Türkis-Grün: Die ganz große Oper
Zu den erstaunlichsten Ereignissen der türkis-grünen Regierungswerdung zählt der Umstand, dass Werner Kogler bei jeder zweiten Gelegenheit einen schlagenden Burschenschafter zitiert, nämlich den Soziologen Max Weber.
Weber war ein überaus kluger Kopf. Von ihm stammt die bekannte Definition von Politik als das beharrliche Bohren harter Bretter (was für Koalitionsverhandler eine bedenkenswerte Lehre ist). Er arbeitete den Unterschied zwischen Gesinnungsethik und Verantwortungsethik heraus (worauf Kogler bemerkenswert oft hinweist). Und er war eben auch Burschenschafter. Dem Vernehmen nach sogar ein besonders eifrig fechtender. Weber soll mehr als 40 Duell-Forderungen ausgesprochen haben.

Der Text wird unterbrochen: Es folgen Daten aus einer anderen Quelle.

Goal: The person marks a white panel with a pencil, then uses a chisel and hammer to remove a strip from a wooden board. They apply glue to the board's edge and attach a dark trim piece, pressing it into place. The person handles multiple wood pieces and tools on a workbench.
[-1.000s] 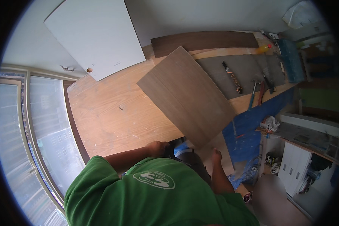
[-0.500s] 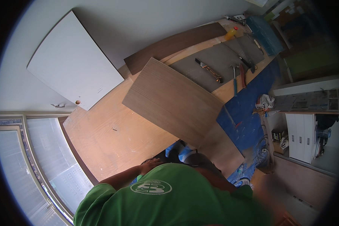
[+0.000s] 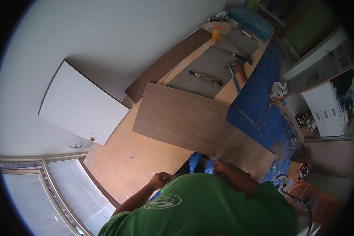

Würde ein FPÖ-Parteichef so jemanden zitieren, würde man sagen: typisch! Bei einem grünen Parteichef sagt man nichts. Womit schon einiges darüber ausgesagt ist, welcher Vorteil für Sebastian Kurz damit verbunden wäre, die Blauen als Koalitionspartner durch die Grünen zu ersetzen.
Aber noch ist es nicht so weit. Noch liegen vermutlich zwei oder sogar mehr Monate vor Kurz, ehe er sich Ex-Altkanzler nennen lassen kann.
Eine solche lange Zeit muss klarerweise irgendwie strukturiert werden. Das ist wie bei der Grand opéra im Paris des 19. Jahrhunderts. Sie dauerte oft mehr als fünf Stunden und hatte daher, damit das Publikum sich auskannte, nach fixen, vom Komponisten strikt einzuhaltenden Regeln abzulaufen.
Die Länge der Akte und der Pausen war von vornherein festgelegt, damit man zwischendurch essen gehen konnte. Und, ganz wichtig: Das Ballett musste immer im zweiten Akt sein. Dies deshalb, da die Pariser Lebemänner ein lebhaftes künstlerisches Interesse an Balletteusen
zeigten. In der Pariser Oper gab es sogar einen eigenen Raum, in dem sich die Herren nach der Vorstellung mit den Balletttänzerinnen treffen konnten, um …, na ja, um ihnen ihre Briefmarkensammlung zu zeigen.
Zugang zu dem Raum mit den Tänzerinnen hatten übrigens nur Saisonkartenbesitzer. (Heute würde man von einem jö-Treuebonus sprechen.)
Vor der Sache mit den Briefmarken wollten die Herren ihre Auserwählte aber tanzen sehen. Und da sie während des ersten Akts vielleicht noch im Bureau zu tun hatten, bestanden sie darauf, dass das Ballett erst im zweiten Akt stattfand. Wehe, ein Komponist richtete sich nicht danach. Als Richard Wagner in Paris seinen „Tannhäuser“vorstellte, provozierte er einen Eklat: Das Ballett war im ersten Akt! Logisch, dass sein Werk prompt durchfiel.
Nach ähnlich fixen Regeln laufen Regierungsbildungen ab. Erster Akt: Wahltag. Zweiter Akt: Marsch zum Bundespräsidenten. Dritter Akt: Sondierungen. Vierter Akt: Koalitionsverhandlungen.
Fünfter Akt: Einigung, Angelobung und Regierungserklärung. – Alles vorgeschrieben wie in einer Grand opéra.
Damit auch etwas Prickelndes dabei ist, darf eine kleine Verhandlungskrise im vierten Akt nicht fehlen. Sie kann aber auch im fünften Akt sein, so streng ist man heutzutage nicht mehr.
Auch alle anderen Anforderungen der Grand opéra werden erfüllt. Das verschwenderische Bühnenbild bildet das barocke Winterpalais des Prinzen Eugen. Und die Tanzeinlagen besorgen wir Medienleute, indem wir das Geschehen gefällig umwabern wie das Corps de ballet, nur ohne Spitzenröckchen.
Es gab übrigens auch Kritiker der Grand opéra. Für sie waren diese beim Publikum überaus beliebten Aufführungen nichts als leere Effekthascherei. Der erwähnte Richard Wagner spottete über ihre „Wirkung ohne Ursache“. Bei der aktuellen Regierungsbildung die ebenfalls eine starke Publikumswirkung ausübt, ist das natürlich ganz anders.